Design system for a responsive web application
Launched December 2018 – Updated January 2021
In the spring of 2018 I was hired as the first designer at ShippingEasy. Before I joined the company, design was an outside resource with no one person on the product team ensuring a consistent visual design and user experience.
There were tons of inconsistencies within the application’s UI. I was faced with a decision to either continue to design within the current pattern library (based on Bootstrap 2 which was several years old by that point), or start working towards a new more consistent UI. Older pages in the app were built in rails while most new features were being developed in react.
Problem
Inconsistent UI is causing difficulties around learning how to use the application and causing confusion new and experienced users.
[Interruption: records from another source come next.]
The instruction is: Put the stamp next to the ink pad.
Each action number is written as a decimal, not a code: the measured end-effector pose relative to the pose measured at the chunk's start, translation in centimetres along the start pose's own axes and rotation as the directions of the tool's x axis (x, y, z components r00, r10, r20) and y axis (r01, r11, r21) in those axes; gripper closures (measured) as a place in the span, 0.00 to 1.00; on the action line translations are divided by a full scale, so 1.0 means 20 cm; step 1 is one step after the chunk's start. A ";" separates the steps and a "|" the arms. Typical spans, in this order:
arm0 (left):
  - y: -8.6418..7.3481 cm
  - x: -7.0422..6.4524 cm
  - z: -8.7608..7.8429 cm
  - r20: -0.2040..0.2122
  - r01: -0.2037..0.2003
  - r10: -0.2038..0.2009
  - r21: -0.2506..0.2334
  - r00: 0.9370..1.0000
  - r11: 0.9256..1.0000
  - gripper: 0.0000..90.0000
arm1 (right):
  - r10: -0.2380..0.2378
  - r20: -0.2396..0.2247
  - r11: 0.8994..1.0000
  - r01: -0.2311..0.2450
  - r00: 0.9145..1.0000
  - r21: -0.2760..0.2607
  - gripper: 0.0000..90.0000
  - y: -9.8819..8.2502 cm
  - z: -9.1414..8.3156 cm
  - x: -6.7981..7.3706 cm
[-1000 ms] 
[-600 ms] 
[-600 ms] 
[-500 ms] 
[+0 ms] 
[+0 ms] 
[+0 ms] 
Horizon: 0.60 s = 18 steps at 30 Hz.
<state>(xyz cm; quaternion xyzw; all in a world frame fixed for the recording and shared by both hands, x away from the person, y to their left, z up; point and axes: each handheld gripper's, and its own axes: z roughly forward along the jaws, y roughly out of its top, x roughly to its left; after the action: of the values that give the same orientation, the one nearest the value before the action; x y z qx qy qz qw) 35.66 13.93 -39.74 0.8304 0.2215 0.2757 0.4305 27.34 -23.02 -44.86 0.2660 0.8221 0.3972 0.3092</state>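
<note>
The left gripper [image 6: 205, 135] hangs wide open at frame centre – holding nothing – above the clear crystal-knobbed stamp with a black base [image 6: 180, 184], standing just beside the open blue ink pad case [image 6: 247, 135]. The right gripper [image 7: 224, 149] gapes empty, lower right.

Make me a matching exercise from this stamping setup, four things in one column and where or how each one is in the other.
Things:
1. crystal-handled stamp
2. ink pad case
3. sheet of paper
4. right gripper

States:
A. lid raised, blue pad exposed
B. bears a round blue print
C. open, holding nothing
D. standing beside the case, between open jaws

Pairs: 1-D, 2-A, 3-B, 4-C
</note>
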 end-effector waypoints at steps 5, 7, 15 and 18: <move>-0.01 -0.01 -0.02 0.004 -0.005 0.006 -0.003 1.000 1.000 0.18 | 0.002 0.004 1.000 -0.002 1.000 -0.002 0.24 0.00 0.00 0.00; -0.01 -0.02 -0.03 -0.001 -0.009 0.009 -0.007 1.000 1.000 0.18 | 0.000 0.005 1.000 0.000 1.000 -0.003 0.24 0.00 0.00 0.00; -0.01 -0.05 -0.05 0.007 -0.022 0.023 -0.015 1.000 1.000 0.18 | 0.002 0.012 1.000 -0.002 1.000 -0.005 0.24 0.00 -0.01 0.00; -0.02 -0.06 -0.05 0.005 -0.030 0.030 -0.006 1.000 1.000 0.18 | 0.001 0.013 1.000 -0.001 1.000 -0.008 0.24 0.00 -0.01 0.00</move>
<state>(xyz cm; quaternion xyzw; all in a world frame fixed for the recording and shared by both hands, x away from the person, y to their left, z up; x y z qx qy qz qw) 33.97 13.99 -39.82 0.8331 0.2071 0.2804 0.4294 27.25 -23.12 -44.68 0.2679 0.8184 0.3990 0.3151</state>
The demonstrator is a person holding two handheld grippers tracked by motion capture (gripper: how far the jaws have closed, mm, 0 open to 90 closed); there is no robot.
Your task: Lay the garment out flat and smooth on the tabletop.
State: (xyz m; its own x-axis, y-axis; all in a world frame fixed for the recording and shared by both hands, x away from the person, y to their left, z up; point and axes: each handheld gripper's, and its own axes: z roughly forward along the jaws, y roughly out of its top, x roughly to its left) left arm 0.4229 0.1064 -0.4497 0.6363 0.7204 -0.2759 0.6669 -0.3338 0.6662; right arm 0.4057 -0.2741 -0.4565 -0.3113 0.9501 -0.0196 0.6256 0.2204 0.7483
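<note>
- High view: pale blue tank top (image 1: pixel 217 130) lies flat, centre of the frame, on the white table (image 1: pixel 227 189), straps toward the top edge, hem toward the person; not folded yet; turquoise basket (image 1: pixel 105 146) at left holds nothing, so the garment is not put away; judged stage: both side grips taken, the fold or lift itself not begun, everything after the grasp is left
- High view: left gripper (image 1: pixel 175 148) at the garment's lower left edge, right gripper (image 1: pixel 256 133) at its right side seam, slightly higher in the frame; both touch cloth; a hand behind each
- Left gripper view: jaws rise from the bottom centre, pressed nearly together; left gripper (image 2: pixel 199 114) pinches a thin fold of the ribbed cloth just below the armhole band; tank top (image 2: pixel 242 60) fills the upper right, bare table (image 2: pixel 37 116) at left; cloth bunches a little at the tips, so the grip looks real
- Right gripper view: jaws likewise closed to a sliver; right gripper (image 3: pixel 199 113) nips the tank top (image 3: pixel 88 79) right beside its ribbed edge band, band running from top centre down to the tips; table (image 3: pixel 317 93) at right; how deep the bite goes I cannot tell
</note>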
Inconsistent design files are causing delays when app developers need to build one-off components as they view them in design files.
No reusable, shared design components for designers to use in mockups increases the time it takes to create or update design files.
Questions:
How will we update legacy UI with elements from the new design system?
How would we share components between designers and make deployed elements available for all developers?
Design & Engineering Goals:
Work more efficiently as a designer by utilizing shared and reusable Sketch symbols.
Involve engineering team to discuss new UI components and how they would work, how we could share them with the greater team, how to plan on going back to update old UI, etc.
Work on a plan to modernize old UI to match new UI built in reusable react components
Design + engineering UI strategy
Design new components that loosely resembled the legacy UI built with Bootstrap
Developers would build out components as they needed them for UI they were responsible for
Engineering would work with Design to ensure front end implementation was correct
Engineering would publish shared components into Storybook for use by the wider team
Legacy UI would be updated to match new UI ad-hoc
Pattern library components
Detailed specifications provided for complex components like a date picker:
Sharing resources across the product team
Collaborating with cross-discipline teammates using a common design language worked because we used systems to view and share the component libraries. New components become available with each update.
Abstract: for product design team
Storybook: for engineering team
Coordination across disciplines
I worked with product management team to update outdated existing UI by creating tickets and carving out time in the product roadmap. I also gave presentations to the engineering team to educate them about design, how to work with the design team, and updates to the library of components.
Lessons Learned
Good, continuous communication to developers and QA is a must.
Some members of the product team need help from design to learn how to see things like a designer would.
Simple things can get really complicated: eg; how do you pad elements across pages that use UI components differently.
If I could do it all over again…
More thought and ongoing discussions around establishing a deeper design system, and not just a component library. I would have put more thought into branding, tone, and how copy is written and how those things fit into a design system.
Emphasized usage of consistent grids.
More guidelines on how and when to use certain components, and how components interact with each other. I would like to proactively share this kind of information with shared resources or presentations.
Work to get the initial build out of components onto the product road map. Working on it as time presented itself proved challenging.